Wait, it did have more sponsors: It was held “In Association with HPX Show, CRC Industries, A&A Manufacturing and BendPak.” I don’t know what all those are, but apparently they brought prize money, and this year the Challenge, usually run by competitors for little more than a trophy and bragging rights, offered more than $11,000 in prizes. And yes, there were still trophies.

The first Challenge was in September of 1999, and there were no sponsors then, and barely an event, because it was supposed to just prove a point as enunciated by Tim Suddard, the founder of Grassroots Motorsports magazine.

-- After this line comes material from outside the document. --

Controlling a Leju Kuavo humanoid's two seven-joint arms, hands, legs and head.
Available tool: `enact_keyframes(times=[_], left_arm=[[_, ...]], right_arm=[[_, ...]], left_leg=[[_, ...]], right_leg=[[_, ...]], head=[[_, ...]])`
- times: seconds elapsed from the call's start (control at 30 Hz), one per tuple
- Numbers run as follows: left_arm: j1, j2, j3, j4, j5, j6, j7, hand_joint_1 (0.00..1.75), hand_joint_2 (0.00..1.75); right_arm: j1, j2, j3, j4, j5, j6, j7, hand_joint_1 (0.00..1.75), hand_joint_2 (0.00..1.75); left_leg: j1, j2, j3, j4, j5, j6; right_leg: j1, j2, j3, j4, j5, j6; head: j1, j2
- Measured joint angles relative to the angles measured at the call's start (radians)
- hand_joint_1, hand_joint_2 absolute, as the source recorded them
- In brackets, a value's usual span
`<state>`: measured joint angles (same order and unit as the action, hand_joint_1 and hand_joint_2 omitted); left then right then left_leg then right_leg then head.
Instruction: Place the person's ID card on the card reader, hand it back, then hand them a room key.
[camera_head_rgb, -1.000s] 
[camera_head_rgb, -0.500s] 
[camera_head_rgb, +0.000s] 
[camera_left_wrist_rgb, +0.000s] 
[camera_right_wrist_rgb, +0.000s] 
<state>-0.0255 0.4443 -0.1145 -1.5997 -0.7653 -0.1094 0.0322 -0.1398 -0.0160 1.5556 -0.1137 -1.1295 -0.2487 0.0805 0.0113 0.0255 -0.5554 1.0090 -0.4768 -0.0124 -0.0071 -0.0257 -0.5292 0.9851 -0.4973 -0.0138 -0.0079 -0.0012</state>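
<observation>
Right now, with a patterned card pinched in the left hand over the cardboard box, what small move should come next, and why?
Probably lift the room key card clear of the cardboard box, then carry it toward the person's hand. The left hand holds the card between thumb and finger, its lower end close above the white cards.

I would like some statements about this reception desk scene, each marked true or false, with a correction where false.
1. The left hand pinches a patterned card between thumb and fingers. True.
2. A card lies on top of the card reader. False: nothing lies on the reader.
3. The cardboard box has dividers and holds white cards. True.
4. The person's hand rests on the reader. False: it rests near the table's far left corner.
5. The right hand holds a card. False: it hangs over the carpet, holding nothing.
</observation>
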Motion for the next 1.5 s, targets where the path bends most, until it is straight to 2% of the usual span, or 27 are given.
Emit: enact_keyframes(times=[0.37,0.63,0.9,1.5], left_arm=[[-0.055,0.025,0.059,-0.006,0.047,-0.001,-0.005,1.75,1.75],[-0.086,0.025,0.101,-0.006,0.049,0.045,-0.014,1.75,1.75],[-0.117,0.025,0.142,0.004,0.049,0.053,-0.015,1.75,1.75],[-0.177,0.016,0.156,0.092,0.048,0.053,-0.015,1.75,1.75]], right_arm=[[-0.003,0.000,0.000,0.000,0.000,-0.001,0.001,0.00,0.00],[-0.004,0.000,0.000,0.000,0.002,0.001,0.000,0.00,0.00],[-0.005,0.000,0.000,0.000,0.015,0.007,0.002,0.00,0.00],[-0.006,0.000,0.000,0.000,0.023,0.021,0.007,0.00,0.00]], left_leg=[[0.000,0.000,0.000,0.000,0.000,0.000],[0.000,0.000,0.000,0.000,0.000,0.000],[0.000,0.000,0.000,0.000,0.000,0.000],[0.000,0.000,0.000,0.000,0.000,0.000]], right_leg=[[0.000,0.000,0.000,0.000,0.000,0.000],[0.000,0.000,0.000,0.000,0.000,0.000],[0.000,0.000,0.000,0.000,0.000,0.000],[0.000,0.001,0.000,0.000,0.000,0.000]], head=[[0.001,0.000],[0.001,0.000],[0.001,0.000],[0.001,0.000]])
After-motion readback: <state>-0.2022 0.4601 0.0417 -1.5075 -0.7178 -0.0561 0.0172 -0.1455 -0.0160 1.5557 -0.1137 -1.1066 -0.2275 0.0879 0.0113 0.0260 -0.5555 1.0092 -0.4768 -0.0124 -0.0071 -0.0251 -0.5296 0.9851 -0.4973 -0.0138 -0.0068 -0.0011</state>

After a day of racing at Michelin Raceway Road Atlanta (see? It was just “Road Atlanta” back then), Suddard said the literally-around-a-campfire discussion turned to the lamentably high cost of amateur racing. As Suddard recalls it, he said at the time: “I bet you could build a car and put it on track for less than $2000.”

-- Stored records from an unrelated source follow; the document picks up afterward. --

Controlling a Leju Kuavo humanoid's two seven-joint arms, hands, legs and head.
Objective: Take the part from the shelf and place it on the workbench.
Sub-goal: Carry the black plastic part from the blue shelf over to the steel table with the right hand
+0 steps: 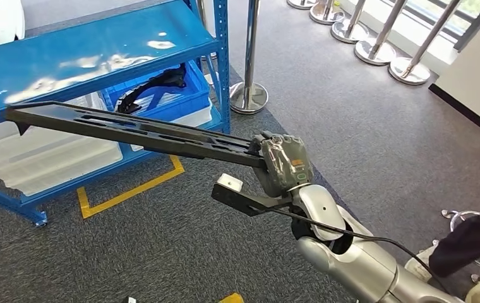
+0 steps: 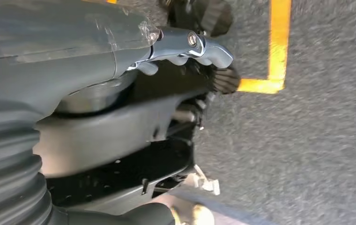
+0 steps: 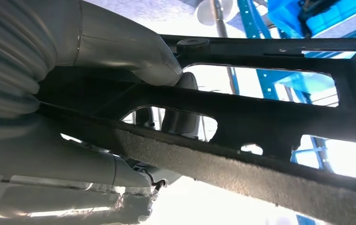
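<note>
From my seat I see the right hand (image 1: 283, 165) clasped round one end of the one long black slotted part (image 1: 130, 129), which juts out level over the grey carpet (image 1: 364, 126) toward the blue shelf (image 1: 98, 47), its far tip just before the shelf's front edge. In the right wrist view the fingers (image 3: 181, 117) wrap the part's (image 3: 260, 117) bars; much of it is cut off. The left hand (image 2: 120, 79) hangs over the carpet by yellow floor tape (image 2: 277, 47); I cannot tell how its fingers lie. One blue bin (image 1: 168, 95) on the lower shelf holds dark parts I can't count. Five chrome stanchion bases (image 1: 376, 50) line the far edge, some cropped.
</note>
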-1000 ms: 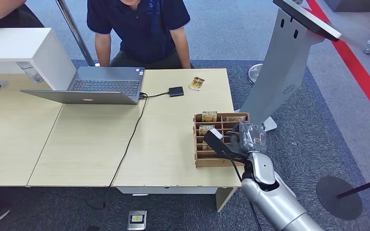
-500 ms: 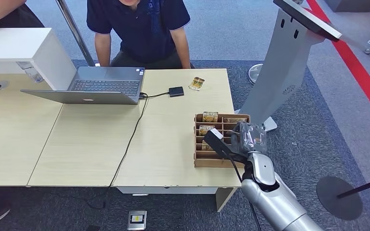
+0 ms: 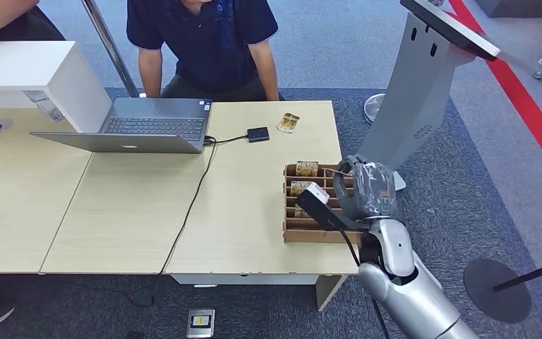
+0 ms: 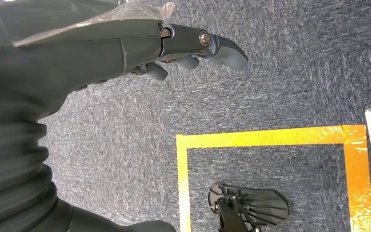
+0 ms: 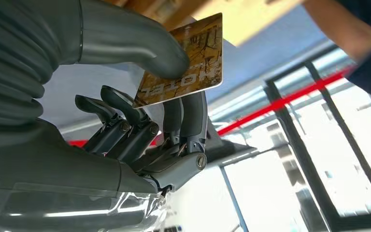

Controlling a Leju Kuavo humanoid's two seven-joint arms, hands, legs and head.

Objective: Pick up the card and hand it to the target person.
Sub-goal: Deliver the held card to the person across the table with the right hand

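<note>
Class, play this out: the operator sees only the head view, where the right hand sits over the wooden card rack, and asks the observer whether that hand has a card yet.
Observer: Yes. In the right wrist view the right hand pinches a brown card between its thumb and fingers.
Operator: Which way is the card facing?
Observer: Its printed face, with lettering, is toward the wrist camera.
Operator: And the left hand?
Observer: The left hand hangs over grey carpet marked with yellow floor tape, holding nothing.
</note>
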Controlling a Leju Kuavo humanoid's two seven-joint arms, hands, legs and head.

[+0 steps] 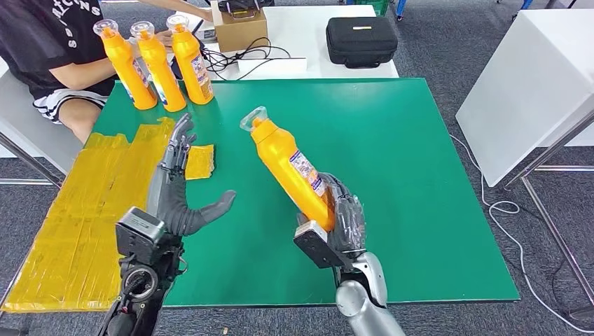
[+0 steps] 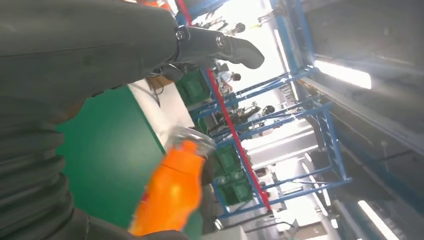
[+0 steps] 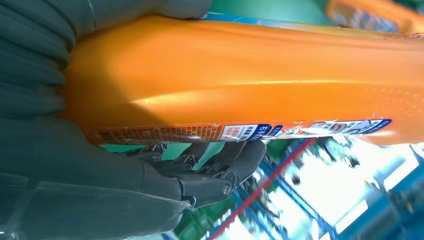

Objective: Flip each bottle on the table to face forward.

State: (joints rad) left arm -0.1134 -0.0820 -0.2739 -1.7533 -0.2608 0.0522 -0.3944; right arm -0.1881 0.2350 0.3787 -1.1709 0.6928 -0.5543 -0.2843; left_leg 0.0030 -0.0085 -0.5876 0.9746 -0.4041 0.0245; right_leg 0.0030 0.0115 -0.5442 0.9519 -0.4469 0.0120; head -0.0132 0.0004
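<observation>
My right hand (image 1: pixel 341 218) grips the lower body of an orange bottle (image 1: pixel 288 164) with a clear cap, lifted off the green mat (image 1: pixel 392 140) and tilted with its cap toward the far left. The right wrist view has the same bottle (image 3: pixel 250 75) close up, label edge showing, dark fingers (image 3: pixel 225 165) wrapped under it. My left hand (image 1: pixel 181 183) hovers flat and open over the mat's left part, fingers stretched forward, thumb out toward the held bottle (image 2: pixel 172 192). Three more orange bottles (image 1: pixel 155 64) stand upright in a row at the mat's far left corner.
Yellow tape strips (image 1: pixel 77 217) cover the mat's left side. A seated person (image 1: pixel 52 52) is at the far left, behind the three bottles. A white table behind holds a cardboard box (image 1: pixel 239 28), cables and a black case (image 1: pixel 361 40). Another white table (image 1: pixel 532 77) stands to the right.
</observation>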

Credit where credit is due, this may or may not have been inspired by a story done by Car and Driver not long before, from an idea hatched by Executive Editor John Phillips: Racing with a $1000 budget. We had to find, and compete in a little interscholastic game, three cars, selected by magazine editors, that we had to locate and buy for less than a grand.

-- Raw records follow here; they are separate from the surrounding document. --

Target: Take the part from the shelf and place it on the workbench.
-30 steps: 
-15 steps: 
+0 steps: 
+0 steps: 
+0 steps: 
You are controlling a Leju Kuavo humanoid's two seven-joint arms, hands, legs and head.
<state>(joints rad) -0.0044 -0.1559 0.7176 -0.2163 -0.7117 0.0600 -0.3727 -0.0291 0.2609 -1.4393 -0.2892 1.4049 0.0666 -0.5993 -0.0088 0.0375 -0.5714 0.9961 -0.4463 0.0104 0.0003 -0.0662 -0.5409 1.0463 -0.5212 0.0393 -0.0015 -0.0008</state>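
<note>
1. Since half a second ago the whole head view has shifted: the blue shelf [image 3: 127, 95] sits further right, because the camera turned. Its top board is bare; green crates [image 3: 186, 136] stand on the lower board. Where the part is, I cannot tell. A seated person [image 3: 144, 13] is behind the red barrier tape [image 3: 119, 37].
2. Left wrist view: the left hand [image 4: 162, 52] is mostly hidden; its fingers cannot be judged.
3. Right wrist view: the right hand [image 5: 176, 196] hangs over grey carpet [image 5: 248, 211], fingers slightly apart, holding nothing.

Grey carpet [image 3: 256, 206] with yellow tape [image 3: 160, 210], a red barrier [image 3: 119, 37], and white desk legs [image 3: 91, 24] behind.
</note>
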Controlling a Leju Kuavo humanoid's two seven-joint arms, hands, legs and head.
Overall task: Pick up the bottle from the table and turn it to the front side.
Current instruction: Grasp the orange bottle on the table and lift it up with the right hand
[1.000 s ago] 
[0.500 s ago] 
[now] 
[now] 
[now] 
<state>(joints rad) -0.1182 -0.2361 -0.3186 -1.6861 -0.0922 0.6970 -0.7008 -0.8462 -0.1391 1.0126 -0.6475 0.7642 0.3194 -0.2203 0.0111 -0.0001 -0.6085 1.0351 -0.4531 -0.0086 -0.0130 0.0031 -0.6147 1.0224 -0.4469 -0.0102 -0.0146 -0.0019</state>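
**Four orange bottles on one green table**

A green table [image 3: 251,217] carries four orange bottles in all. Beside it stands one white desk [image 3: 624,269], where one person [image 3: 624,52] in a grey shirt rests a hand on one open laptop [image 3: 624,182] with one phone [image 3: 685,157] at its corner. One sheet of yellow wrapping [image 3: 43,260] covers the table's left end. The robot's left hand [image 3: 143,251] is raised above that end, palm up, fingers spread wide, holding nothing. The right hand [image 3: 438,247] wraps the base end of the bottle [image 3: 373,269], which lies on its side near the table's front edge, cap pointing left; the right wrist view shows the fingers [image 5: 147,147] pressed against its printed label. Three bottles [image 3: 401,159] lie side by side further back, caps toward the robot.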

We decided to source them from three different continents: Frank Markus found a first-gen Volkswagen Rabbit GTI; Phil Berg got a 1982 Mazda RX-7 (RX-7s and GTIs were cheap, if you can imagine that), and I bought a Chevrolet Camaro Berlinetta with a V-8. The Camaro was potentially the most expensive car of the three: Mine came with an enormous dent in the driver’s door, thus reducing the price to an acceptable level.
We prepped all three for race day, which largely consisted of making sure there was air in the tires, oil in the crankcase, and gasoline in the fuel tank. We took the three cars to Chrysler’s Chelsea Proving Grounds to get performance numbers, then on a drive through the Southern Michigan countryside, and then ended up at Butler Battleground Speedway, a three-eighths-mile track near Quincy, Michigan, that has been in operation since 1952. It was a pretty notorious oval, with a dirt surface that contained a startling number of rocks. In the end, Frank’s GTI won, followed by my Camaro, then Phil’s RX-7.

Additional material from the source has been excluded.